### YOUR OBJECTIVE
The records, repeated exactly and in full, are the expected answer.

Dataset entries
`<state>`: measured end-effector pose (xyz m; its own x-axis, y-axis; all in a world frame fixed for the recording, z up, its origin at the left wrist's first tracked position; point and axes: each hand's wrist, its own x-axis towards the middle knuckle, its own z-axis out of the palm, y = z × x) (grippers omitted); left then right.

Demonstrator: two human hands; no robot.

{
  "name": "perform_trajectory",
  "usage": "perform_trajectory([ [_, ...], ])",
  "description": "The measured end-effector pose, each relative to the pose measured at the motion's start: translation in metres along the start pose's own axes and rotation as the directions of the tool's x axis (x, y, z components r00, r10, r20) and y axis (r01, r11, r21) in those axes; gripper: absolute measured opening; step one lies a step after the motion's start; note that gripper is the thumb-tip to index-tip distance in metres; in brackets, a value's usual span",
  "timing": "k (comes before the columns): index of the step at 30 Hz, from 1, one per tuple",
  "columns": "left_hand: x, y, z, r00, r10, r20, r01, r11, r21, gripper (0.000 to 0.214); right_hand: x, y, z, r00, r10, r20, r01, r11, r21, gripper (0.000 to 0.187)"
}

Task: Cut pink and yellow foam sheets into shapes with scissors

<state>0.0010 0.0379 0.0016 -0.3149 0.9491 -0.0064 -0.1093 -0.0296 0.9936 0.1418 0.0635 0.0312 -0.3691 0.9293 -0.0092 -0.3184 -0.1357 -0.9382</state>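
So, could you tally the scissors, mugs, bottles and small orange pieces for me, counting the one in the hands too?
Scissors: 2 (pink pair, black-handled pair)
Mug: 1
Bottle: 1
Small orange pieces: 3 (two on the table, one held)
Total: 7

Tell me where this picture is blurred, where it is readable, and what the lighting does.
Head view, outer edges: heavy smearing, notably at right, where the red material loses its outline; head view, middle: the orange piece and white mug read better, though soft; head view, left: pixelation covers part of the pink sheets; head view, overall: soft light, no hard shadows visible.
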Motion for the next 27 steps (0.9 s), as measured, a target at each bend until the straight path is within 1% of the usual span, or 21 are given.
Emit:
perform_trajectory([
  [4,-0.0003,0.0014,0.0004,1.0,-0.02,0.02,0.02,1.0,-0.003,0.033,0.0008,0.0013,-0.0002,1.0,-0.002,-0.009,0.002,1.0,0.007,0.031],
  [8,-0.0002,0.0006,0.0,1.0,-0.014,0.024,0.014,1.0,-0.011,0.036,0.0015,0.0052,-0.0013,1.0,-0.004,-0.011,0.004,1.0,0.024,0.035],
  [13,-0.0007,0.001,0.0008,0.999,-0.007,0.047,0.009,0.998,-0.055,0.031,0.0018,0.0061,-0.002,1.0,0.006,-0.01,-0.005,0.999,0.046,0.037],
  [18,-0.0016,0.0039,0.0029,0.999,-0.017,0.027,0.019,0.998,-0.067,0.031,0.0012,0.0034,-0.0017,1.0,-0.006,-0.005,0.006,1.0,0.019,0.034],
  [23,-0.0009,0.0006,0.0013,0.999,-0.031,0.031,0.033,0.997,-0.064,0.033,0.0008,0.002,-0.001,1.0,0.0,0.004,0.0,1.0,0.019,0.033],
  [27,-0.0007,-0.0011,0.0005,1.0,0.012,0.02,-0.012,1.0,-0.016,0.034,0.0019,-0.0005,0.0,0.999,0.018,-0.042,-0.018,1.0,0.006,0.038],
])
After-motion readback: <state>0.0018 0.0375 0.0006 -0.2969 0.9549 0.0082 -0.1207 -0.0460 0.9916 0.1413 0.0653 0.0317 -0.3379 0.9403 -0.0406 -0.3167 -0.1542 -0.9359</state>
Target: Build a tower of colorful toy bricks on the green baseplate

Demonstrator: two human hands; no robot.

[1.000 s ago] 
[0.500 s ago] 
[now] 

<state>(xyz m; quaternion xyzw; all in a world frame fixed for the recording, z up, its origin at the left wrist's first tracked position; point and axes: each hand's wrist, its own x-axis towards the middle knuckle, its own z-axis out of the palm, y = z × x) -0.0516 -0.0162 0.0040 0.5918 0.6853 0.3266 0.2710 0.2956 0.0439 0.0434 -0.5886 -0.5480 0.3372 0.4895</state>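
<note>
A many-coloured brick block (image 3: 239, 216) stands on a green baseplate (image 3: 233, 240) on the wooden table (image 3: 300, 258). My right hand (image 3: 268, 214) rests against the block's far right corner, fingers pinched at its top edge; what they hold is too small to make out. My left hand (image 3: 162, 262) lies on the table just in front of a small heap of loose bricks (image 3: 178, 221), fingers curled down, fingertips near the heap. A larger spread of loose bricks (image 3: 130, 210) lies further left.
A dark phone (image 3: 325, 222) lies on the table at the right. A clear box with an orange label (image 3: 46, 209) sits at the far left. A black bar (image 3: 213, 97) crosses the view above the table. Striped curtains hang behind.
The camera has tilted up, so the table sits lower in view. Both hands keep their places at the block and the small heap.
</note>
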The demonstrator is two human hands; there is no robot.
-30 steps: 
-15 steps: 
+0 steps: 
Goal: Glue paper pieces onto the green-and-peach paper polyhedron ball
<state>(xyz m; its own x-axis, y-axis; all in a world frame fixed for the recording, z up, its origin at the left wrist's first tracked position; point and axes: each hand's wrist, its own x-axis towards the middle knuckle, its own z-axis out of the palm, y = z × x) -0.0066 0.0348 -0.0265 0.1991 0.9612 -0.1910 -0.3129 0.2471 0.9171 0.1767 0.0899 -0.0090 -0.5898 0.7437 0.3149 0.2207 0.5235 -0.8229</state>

### EXERCISE RESPONSE
`<state>`: measured end-effector pose (xyz m; its own x-axis, y-axis; all in a world frame fixed for the recording, z up, its origin at the left wrist's first tracked position; point and axes: each hand's wrist, its own x-axis towards the middle knuckle, its own z-axis out of the palm, y = z × x) (grippers omitted); left then right.

Demonstrator: two human hands; no robot.

{
  "name": "perform_trajectory",
  "usage": "perform_trajectory([ [_, ...], ])",
  "description": "The measured end-effector pose, each relative to the pose measured at the motion's start: translation in metres along the start pose's own axes and rotation as the directions of the tool's x axis (x, y, z components r00, r10, r20) and y axis (r01, r11, r21) in those axes; gripper: absolute measured opening; step one lies a step after the motion's start; note that gripper is the thumb-tip to index-tip distance in metres; in brackets, a value's usual span",
  "timing": "k (comes before the columns): index of the step at 30 Hz, from 1, one per tuple",
  "columns": "left_hand: x, y, z, r00, r10, r20, r01, r11, r21, gripper (0.000 to 0.214); right_hand: x, y, z, r00, r10, r20, r01, r11, r21, gripper (0.000 to 0.187)"
}

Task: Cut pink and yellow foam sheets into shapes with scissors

<state>0.0010 0.0379 0.0016 -0.3149 0.9491 -0.0064 -0.1093 -0.0296 0.9936 0.1418 0.0635 0.0312 -0.3691 0.9293 -0.0092 -0.3184 -0.1357 -0.9382</state>
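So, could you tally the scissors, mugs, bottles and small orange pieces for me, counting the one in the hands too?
Scissors: 2 (pink pair, black-handled pair)
Mug: 1
Bottle: 1
Small orange pieces: 3 (two on the table, one held)
Total: 7

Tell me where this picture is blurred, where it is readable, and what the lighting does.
Head view, outer edges: heavy smearing, notably at right, where the red material loses its outline; head view, middle: the orange piece and white mug read better, though soft; head view, left: pixelation covers part of the pink sheets; head view, overall: soft light, no hard shadows visible.
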Motion for the next 27 steps (0.9 s), as measured, a target at each bend until the straight path is within 1% of the usual span, or 21 are given.
Emit:
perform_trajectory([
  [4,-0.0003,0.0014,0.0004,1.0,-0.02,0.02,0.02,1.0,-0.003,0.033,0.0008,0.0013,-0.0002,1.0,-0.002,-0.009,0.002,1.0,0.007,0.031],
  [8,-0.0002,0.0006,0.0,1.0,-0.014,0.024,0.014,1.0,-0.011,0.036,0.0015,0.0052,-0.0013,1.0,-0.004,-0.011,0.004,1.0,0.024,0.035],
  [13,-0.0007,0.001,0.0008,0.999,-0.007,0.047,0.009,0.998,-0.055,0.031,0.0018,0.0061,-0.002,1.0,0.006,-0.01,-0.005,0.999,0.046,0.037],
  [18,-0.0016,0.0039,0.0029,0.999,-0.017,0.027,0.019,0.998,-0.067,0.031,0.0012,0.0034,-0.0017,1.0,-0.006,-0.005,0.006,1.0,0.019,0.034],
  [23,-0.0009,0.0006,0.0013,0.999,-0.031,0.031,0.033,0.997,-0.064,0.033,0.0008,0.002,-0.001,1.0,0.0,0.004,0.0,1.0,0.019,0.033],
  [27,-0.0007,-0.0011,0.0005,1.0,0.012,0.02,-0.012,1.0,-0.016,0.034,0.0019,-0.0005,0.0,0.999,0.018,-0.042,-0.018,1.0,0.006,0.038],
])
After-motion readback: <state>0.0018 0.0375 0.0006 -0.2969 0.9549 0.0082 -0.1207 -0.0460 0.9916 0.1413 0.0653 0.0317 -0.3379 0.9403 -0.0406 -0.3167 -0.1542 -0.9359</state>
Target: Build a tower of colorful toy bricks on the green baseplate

Demonstrator: two human hands; no robot.

[1.000 s ago] 
[0.500 s ago] 
[now] 

<state>(xyz m; quaternion xyzw; all in a world frame fixed for the recording, z up, its origin at the left wrist's first tracked position; point and axes: each hand's wrist, its own x-axis towards the middle knuckle, its own z-axis out of the palm, y = z × x) -0.0516 -0.0162 0.0040 0.5918 0.6853 0.3266 0.2710 0.2956 0.0439 0.0434 -0.5886 -0.5480 0.3372 0.4895</state>
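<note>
A many-coloured brick block (image 3: 239, 216) stands on a green baseplate (image 3: 233, 240) on the wooden table (image 3: 300, 258). My right hand (image 3: 268, 214) rests against the block's far right corner, fingers pinched at its top edge; what they hold is too small to make out. My left hand (image 3: 162, 262) lies on the table just in front of a small heap of loose bricks (image 3: 178, 221), fingers curled down, fingertips near the heap. A larger spread of loose bricks (image 3: 130, 210) lies further left.
A dark phone (image 3: 325, 222) lies on the table at the right. A clear box with an orange label (image 3: 46, 209) sits at the far left. A black bar (image 3: 213, 97) crosses the view above the table. Striped curtains hang behind.
The camera has tilted up, so the table sits lower in view. Both hands keep their places at the block and the small heap.
</note>
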The demonstrator is two human hands; there is no robot.
-30 steps: 
-15 steps: 
+0 steps: 
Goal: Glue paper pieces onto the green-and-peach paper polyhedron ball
<state>(xyz m; its own x-axis, y-axis; all in a world frame fixed for the recording, z up, its origin at the left wrist's first tracked position; point and axes: each hand's wrist, its own x-axis towards the middle knuckle, its own z-axis out of the palm, y = z × x) -0.0066 0.0348 -0.0265 0.1991 0.9612 -0.1910 -0.3129 0.2471 0.9171 0.1767 0.0899 -0.0090 -0.5898 0.7437 0.3149 0.2207 0.5235 -0.8229</state>

The exercise asks for nothing more than this.